I sat down with Elizabeth Palladino PT, DPT, a recent graduate of The University of Scranton (#FreshPT), who completed a clinical rotation on the Navajo Indian Reservation. She worked at facilitates which are part of the Fort Defiance Indian Hospital Board including Tséhootsooí Medical Center in Fort Defiance, Arizona and Nahata Dziil Health Clinic in Sanders, AZ. In our interview, Elizabeth discusses the opportunity she was given to treat and learn about the Physical Therapy profession in a unique clinical environment.
What was the practice setting and clinical environment like?
What was the dynamic of your clinical? (Was there one main facility, many facilities, how many disciplines were present on site?)
TMC was the main facility with a satellite clinic, Nahata Dziil Health Clinic, located about an hour away. TMC provides acute care and pharmacy services as well as an outpatient clinic for physical, occupational, and speech therapy. TMC also has a Mobile Health Clinic, which includes clinics such as rheumatology, women’s health, elder wellness, flu clinics, and sports and school physicals.
What about health insurance on the reservation was different from what may be seen in many other PT locations if anything? (# of visit, coverage?)
Unlike other facilities, patients were able to receive an unlimited number of PT visits through a contract and compact with Indian Health Service (IHS), which is “The Federal Health Program for American Indians and Alaska Natives.” Those with chronic diseases and disorders truly benefited, allowing their care to be unrestricted by an allotted number of visits, which is a problem commonly seen in facilities elsewhere today.
How many patients did you treat each day?
On average, I saw between 8 to 12 patients a day. It was common for patients to miss their appointments secondary to reasons including, but not limited to, transportation difficulties, adverse weather conditions, family responsibilities, and accidental no-shows. During my time at the two facilities, I primarily saw middle-aged adults, with slightly more females than males. There were also pediatric, adolescent, and geriatric patients.
What were the most common diagnoses you treated?
Many of the patients had orthopedic injuries or disorders, such as rotator cuff impingement, ligament sprains, or piriformis syndrome. Low back pain was by far the most common general diagnosis seen at both of the clinics. My clinical instructor specialized in pelvic floor PT, so there were many patients who were treated for urinary incontinence. Other, less common, diagnoses included Guillain-Barre Syndrome, spastic diplegia, and Noonan Syndrome.
How large of a factor did education for health wellness & prevention play a role into your treatments?

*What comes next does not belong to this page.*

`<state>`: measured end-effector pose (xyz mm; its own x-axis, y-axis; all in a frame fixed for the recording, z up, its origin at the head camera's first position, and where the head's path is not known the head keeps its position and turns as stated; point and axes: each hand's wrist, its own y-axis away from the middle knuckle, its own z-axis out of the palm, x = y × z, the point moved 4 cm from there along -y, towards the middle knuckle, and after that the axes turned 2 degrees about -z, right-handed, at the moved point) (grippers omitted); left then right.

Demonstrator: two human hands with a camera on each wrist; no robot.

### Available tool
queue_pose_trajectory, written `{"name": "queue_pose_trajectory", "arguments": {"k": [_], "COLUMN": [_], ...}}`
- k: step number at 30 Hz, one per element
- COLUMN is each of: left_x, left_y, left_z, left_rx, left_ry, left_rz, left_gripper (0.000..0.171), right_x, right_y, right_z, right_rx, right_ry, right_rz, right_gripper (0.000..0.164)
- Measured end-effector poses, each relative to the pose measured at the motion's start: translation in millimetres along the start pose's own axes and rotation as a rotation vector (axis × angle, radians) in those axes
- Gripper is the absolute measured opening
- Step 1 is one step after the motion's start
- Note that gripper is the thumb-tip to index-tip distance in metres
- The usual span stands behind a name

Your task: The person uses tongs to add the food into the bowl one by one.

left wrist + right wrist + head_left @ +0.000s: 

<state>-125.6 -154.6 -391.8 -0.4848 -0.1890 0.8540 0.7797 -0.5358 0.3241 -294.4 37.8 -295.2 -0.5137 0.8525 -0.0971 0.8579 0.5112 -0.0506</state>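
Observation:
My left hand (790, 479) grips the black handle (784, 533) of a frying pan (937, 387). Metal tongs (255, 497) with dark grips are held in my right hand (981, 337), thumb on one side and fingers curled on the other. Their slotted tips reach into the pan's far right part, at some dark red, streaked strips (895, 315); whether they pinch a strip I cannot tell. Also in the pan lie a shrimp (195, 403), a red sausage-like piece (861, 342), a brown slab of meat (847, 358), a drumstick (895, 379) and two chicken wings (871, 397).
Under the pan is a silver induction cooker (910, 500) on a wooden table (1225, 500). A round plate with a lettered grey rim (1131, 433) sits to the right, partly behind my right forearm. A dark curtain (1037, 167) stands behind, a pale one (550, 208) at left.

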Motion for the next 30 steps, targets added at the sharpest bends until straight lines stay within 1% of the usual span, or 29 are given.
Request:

Education for wellness and prevention occurred on a daily basis with just about every patient. American Indians and Alaska Natives have a high rate of type 2 diabetes, which as we know, can be associated with many other comorbidities and risk factors. I often discussed possible impairments resulting from a sedentary lifestyle as well as ways to maintain an active, healthy routine. As with choosing different interventions, education had to be individualized and meaningful to each patient in order to make a positive impact. I also spent a great deal of time educating patients on the anatomy and risk factors related to their injuries, disorders, or diseases. In return, patients became increasingly mindful of their bodies.
What was the most interesting thing you learned about our profession in this setting?
I learned that sometimes we are not just physical therapists—we are also educators, resources, and listeners. Many patients I saw had faced or were currently facing unimaginable hardships. Sometimes I served as a shoulder to cry on and an ear for listening. Often, I helped to facilitate a referral to a mental health professional for patients struggling with apparent depression and anxiety. In this setting, PTs have the opportunity to inspire patients to make healthy lifestyle choices to reach positive outcomes in and outside of therapy.
Was communication between different healthcare disciplines threaded through a patient’s treatment?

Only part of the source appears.